The CBO and the Joint Committee on Taxation anticipate that under some ACA replacement proposals — which don’t clearly specify what type of coverage could be purchased with federal tax credits — insurers may start offering non-group plans that would not meet their expectations for adequate coverage, according to the blog post published Tuesday.
Under the ACA, insurers must cover 10 essential health benefits, as defined by the secretary of Health and Human Services. Some replacement proposals suggest limiting or eliminating those benefits, or giving the power to states to decide which benefits must be covered, in order to lower costs.
“If there were no clear definition of what type of insurance product people could use their tax credit to purchase, everyone who received the tax credit would have access to some limited set of health care services, at a minimum, but not everyone would have insurance coverage that offered financial protection against a high-cost or catastrophic medical event,” CBO analysts Susan Yeh Beyer and Jared Maeda wrote in the blog post.
If states all have different standards for essential benefits, that could also be problematic, they warn. “Without a federal standard, some states might not impose any regulations that would govern the depth and extent of coverage and that would define what insurance products qualify for tax credits,” Beyer and Maeda wrote.

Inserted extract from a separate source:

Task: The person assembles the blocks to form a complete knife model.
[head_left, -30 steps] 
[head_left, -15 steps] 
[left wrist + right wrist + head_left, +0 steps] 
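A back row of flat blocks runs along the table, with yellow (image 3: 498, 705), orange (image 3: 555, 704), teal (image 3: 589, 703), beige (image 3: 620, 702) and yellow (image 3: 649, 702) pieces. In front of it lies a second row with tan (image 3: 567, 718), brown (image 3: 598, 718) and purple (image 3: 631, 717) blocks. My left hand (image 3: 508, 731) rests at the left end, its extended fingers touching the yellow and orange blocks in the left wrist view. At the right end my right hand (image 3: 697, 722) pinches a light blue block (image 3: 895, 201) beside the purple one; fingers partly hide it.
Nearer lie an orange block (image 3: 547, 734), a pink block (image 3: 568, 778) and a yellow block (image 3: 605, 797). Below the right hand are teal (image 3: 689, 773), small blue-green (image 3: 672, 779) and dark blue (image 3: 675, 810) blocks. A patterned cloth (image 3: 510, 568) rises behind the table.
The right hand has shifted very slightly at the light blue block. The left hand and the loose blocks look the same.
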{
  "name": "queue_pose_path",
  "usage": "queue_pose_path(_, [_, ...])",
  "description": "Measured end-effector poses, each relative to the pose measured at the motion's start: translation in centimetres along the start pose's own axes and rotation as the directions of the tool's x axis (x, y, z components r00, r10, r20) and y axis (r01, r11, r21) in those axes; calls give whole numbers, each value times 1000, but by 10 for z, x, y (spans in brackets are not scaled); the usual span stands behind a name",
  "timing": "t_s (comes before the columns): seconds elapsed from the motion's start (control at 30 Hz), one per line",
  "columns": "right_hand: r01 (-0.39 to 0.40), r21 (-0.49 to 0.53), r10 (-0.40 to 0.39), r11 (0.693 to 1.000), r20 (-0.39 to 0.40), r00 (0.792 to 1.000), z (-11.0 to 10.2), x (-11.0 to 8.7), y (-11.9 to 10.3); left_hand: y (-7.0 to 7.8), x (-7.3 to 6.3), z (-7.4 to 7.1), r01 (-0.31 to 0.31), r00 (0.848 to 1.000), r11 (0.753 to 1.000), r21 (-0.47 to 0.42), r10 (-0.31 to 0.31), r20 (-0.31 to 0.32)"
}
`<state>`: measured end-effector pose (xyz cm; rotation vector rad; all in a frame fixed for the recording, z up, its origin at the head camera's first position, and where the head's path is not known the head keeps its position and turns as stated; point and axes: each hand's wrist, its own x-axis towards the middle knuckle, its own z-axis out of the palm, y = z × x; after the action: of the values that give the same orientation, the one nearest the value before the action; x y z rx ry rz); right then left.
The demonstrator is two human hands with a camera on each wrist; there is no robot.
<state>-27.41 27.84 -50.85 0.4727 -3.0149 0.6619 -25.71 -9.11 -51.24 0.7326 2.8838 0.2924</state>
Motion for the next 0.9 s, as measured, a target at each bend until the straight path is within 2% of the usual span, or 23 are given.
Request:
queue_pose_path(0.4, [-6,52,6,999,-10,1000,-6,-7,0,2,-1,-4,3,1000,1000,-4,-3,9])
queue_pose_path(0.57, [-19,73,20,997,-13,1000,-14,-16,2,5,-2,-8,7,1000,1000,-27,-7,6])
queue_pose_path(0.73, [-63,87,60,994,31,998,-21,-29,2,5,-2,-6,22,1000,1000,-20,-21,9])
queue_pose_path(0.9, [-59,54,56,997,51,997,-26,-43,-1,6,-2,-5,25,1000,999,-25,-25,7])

One of the main challenges facing Republicans is how to repeal and replace the ACA without taking away a policy from the roughly 20 million people who have gained coverage under the 2010 law.
Republican leaders have proposed a shift away from the ACA’s subsidies in favor of a federal tax credit to help people afford health coverage. Because CBO and JCT would not necessarily count everyone who receives a tax credit as having coverage, “the number of people with coverage would probably be smaller than the estimate of the number of people who would receive the tax credit,” Beyer and Maeda wrote.